O Ministério das Relações Exteriores da Rússia voltou a pedir nesta segunda-feira, 2, que os Estados Unidos libertem o presidente da Venezuela, Nicolás Maduro, e sua esposa, Cilia Flores, capturados por forças americanas em 3 de janeiro, em Caracas.
“Instamos mais uma vez os líderes americanos a libertar o chefe de Estado venezuelano legitimamente eleito e sua esposa”, afirmou a chancelaria russa em comunicado citado pela agência estatal TASS.
Segundo Moscou, o pedido reafirma o “apoio incondicional às autoridades constitucionais da Venezuela” na defesa da soberania estatal e dos interesses nacionais.
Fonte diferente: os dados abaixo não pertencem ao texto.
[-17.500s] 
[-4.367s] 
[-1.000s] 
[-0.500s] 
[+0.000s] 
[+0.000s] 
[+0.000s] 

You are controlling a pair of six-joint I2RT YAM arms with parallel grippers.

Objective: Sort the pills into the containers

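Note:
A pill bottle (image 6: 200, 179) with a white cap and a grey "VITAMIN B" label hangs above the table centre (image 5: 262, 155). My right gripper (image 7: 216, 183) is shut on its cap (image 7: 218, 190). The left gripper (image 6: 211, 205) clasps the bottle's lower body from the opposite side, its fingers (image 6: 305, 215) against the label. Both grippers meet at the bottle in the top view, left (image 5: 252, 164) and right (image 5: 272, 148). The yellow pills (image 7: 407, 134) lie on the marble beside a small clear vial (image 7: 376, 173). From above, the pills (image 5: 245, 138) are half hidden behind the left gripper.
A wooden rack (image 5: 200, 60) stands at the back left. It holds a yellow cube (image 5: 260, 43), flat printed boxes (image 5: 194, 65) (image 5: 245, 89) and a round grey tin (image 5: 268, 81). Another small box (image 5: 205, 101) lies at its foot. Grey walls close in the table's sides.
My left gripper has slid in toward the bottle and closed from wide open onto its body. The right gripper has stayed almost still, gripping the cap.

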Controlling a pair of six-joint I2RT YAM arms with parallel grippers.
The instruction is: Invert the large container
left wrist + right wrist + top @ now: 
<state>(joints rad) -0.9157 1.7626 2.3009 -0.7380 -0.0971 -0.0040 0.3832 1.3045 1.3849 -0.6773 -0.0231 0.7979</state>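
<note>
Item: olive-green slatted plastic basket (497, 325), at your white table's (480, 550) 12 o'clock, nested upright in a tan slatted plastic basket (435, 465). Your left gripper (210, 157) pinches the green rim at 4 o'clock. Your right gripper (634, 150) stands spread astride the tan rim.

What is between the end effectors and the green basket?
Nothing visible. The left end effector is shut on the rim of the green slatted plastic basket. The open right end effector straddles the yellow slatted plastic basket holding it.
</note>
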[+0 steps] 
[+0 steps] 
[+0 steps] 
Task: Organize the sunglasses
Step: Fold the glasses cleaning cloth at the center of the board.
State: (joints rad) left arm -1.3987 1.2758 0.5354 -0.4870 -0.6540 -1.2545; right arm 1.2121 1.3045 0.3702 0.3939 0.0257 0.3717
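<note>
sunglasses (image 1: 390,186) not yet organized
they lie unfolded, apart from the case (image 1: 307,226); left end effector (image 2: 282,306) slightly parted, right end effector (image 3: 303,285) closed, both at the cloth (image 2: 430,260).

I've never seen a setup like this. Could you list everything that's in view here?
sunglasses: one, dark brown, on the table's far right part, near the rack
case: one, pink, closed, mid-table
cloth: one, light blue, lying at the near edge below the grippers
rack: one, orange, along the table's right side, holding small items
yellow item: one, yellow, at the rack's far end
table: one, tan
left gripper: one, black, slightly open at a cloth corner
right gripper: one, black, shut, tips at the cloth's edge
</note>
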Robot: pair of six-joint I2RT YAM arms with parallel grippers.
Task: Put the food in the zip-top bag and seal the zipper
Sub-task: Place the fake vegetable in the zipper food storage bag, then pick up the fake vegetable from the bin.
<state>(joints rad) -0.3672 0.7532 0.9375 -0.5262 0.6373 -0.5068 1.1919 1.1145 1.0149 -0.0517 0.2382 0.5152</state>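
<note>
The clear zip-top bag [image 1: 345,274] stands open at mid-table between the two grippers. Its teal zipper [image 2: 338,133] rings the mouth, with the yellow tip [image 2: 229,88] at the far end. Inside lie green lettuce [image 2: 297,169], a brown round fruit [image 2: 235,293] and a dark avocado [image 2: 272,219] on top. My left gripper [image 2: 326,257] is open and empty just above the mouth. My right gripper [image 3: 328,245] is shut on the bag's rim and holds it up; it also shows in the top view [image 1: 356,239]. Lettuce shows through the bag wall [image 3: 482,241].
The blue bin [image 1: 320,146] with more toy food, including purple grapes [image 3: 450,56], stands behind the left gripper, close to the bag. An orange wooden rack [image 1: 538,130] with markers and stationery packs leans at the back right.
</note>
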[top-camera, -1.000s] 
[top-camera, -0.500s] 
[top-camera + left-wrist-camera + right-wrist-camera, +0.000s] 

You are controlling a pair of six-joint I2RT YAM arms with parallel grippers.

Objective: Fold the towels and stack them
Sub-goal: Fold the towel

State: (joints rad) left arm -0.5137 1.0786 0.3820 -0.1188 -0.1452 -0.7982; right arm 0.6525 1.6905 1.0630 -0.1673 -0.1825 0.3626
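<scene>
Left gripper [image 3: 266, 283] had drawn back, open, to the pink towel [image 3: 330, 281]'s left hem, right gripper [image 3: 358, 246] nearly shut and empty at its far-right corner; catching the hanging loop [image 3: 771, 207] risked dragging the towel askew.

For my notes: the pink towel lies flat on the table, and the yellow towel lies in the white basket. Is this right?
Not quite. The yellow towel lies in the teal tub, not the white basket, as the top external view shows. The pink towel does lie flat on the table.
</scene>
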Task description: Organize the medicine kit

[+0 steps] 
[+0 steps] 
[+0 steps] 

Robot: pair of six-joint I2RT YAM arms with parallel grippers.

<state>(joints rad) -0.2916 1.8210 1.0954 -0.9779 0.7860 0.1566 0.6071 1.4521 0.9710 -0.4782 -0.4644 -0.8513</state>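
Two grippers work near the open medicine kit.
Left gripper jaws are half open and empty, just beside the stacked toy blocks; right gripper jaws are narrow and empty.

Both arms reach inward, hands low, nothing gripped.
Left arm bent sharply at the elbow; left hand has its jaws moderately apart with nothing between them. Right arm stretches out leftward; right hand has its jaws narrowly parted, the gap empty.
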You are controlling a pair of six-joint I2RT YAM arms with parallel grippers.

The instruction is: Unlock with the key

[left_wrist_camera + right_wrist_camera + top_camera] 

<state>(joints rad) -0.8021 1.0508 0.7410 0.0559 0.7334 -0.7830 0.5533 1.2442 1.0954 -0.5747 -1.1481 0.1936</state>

A diplomacia russa sustenta que deve ser garantido ao país sul-americano “o direito de determinar seu próprio destino”.
No comunicado, o ministério também afirmou celebrar a determinação do governo bolivariano em “garantir a unidade política interna, mitigar os riscos de uma crise constitucional e criar as condições necessárias para um maior desenvolvimento pacífico e estável”.
A Rússia reafirmou ainda seu “apoio inabalável” à Venezuela e a intenção de manter uma cooperação estreita entre os dois países.
Na semana passada, o Partido Comunista russo anunciou a criação de um comitê para lutar pela libertação de Maduro, que se declara inocente perante a Justiça americana em Nova York, onde é acusado de narcotráfico.
Apesar das críticas do Ministério das Relações Exteriores às ações dos Estados Unidos, o presidente russo, Vladimir Putin, evitou condenar publicamente a atuação americana.